10.5. Trigonometric Conversions
Rewrites trigonometric expressions. Please use the help function for more information about the individual buttons.
Example:
SIN(X) TRIG CONVERSION returns TAN(SQRT(1 +TAN(X)^(2)))
10.6. Derive (All)
Syrnbolix 1.5 introduced a superfast algorithm for differentiating elementary functions. You can apply this command to either the complete formula or to marked expressions only.
The command DERIVE differentiates only expressions that have been put in "der()" pseudo-functions. The syntax is...
der( variable: simpex)
der( is the keyword, variable is a variable that has already been defined, and simpex is a simple algebraic expression.
Contrary to the second menu item (DERIVE ALL), you aren't restricted to a single independent variable in a formula. You can use different variables and even nest "der"-funtions at will.
Example: Result:
der(x: COS(x))-IP(x) NEG(SIN(x)>IP(x)
der(x: der(y: x*SQ(y)) 2*y
...and so on.
DERIVE ALL on the other hand is useful when you want to know the derivative of the entire formula. Before executing this command, select the independent variable in the list of variables.
Example: Result:
SIN(x)=3*x COS(x)=3
( x has been highlighted in the list)
Limitations of the Algorithm
Of course, Symbolix can differentiate elementary functions only (except for ABS'(x)=SIGN(x) ). When the program encounters other functions (MOD, IP, FP, FAC, CEILING, FLOOR, SIGN, RE, IM), it shows an alert box and cancels the command. If you want (for whatever reasons), you can use block protection brackets to skip invalid expressions (see below).
10.7. Symbolic and Numeric Results
Symbolix lets you use symbolic constants in your formulae. However, these constants represent strictly speaking nothing but pure numbers.

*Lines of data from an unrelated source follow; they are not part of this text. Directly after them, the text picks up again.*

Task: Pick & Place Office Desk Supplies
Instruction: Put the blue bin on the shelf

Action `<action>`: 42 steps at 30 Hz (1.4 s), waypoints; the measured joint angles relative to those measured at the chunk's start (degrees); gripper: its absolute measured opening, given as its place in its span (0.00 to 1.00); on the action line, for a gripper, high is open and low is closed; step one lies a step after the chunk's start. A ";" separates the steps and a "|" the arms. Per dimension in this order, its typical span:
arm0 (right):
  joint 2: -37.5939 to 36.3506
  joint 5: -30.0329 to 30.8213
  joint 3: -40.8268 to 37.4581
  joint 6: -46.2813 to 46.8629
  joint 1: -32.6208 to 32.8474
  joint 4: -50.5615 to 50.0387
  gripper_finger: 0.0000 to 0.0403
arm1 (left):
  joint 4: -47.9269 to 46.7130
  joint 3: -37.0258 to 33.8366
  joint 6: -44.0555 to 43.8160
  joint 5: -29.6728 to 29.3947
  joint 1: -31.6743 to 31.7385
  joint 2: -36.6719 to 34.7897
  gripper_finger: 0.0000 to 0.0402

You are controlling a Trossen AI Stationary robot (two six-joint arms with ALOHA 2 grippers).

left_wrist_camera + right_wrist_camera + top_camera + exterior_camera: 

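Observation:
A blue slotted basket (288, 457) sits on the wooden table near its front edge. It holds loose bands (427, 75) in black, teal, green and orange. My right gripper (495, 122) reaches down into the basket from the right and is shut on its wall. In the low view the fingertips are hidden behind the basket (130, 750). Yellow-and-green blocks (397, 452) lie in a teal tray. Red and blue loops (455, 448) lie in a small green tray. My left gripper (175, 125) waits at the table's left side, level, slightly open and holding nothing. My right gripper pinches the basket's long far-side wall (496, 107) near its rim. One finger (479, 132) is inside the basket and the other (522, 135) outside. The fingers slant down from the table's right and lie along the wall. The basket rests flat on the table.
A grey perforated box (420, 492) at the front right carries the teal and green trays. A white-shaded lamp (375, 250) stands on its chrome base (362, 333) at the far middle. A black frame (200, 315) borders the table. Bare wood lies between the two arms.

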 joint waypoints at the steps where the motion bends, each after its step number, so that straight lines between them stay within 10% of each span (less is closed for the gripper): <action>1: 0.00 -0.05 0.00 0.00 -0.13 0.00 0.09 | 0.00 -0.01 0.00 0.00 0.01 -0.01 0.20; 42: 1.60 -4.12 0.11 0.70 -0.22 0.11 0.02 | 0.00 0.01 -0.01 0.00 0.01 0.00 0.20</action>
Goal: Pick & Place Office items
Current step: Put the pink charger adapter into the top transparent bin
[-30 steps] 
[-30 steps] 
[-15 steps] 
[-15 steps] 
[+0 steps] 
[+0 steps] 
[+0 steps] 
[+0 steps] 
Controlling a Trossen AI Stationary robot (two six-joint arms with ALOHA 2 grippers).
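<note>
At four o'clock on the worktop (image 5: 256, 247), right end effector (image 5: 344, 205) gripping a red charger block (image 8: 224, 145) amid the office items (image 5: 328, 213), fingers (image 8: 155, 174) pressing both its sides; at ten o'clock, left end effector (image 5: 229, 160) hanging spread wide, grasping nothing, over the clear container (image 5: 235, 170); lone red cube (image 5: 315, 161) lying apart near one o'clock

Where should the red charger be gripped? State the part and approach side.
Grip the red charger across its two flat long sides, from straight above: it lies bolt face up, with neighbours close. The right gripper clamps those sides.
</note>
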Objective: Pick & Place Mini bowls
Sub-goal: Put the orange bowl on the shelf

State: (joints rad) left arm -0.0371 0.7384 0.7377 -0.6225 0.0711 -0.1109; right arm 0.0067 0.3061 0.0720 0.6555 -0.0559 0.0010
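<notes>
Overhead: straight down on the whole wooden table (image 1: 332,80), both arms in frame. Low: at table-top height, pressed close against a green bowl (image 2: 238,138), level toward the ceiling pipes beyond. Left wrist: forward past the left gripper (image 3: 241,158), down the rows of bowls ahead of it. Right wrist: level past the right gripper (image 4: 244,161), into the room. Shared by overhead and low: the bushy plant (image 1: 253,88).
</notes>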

As already mentioned above, COLLECT evaluates numeric expressions and replaces them with the result. You can tell Symbolix
¥ to treat symbolic constants as numbers and convert them to numeric results when a COLLECT command is being executed,
¥ or to keep them in the formula with their name.
Both possibilities have their advantages and disadvantages. When you convert symbolic constants to numeric results you do not know what happened to them, and sometimes it's very useful to know where a constant has been moved to. On the other hand, formulae will be shortened much more if you let Symbolix convert them to numbers.
Examples:
You enter the formula e*e*e*e*e With numeric results enabled: COLLECT returns 148.4131591 With symbolic results enabled: COLLECT returns e^(5).
You can select the appropriate mode by setting one of the two radio buttons- in the window "Preferences" ([EVALUATE SYMBOLIC CONSTANTS TO NUMERIC/SYMBOLIC RESULTS]).
Note that Symbolix will convert symbolic constants to numbers only if they're part of an expression consisting of (numeric or symbolic) constants only. For example, COLLECT doesn't change the formula 3+Pi*SIN(X) since the sine function can't be converted to a numeric result. But if you change the expression to 3+Pi*SIN(e), COLLECT is able to solve the parentheses and returns 4.291.
10.8. Block Protection Brackets ("[...]")
This special kind of parentheses "locks" expressions in formulae. This means the commands Expand, Collect, Simplify, and Derive cannot manipulate expressions in such brackets. Note that they're treated like regular parentheses, thus any violations of the syntax will force Symbolix to abort the current command.
For example, protect expressions like the following:
...+ (a+b)^(9) +...
Now choosing EXPAND would occupy your computer for at least an hour. (Don't try it: you'll get an "out of memory" message anyway.) However, putting the dangerous expression in brackets solves the problem. Just rewrite the formula so that it looks like this:
...+ [ (a+b)^(9) ] +... and everything will work fine.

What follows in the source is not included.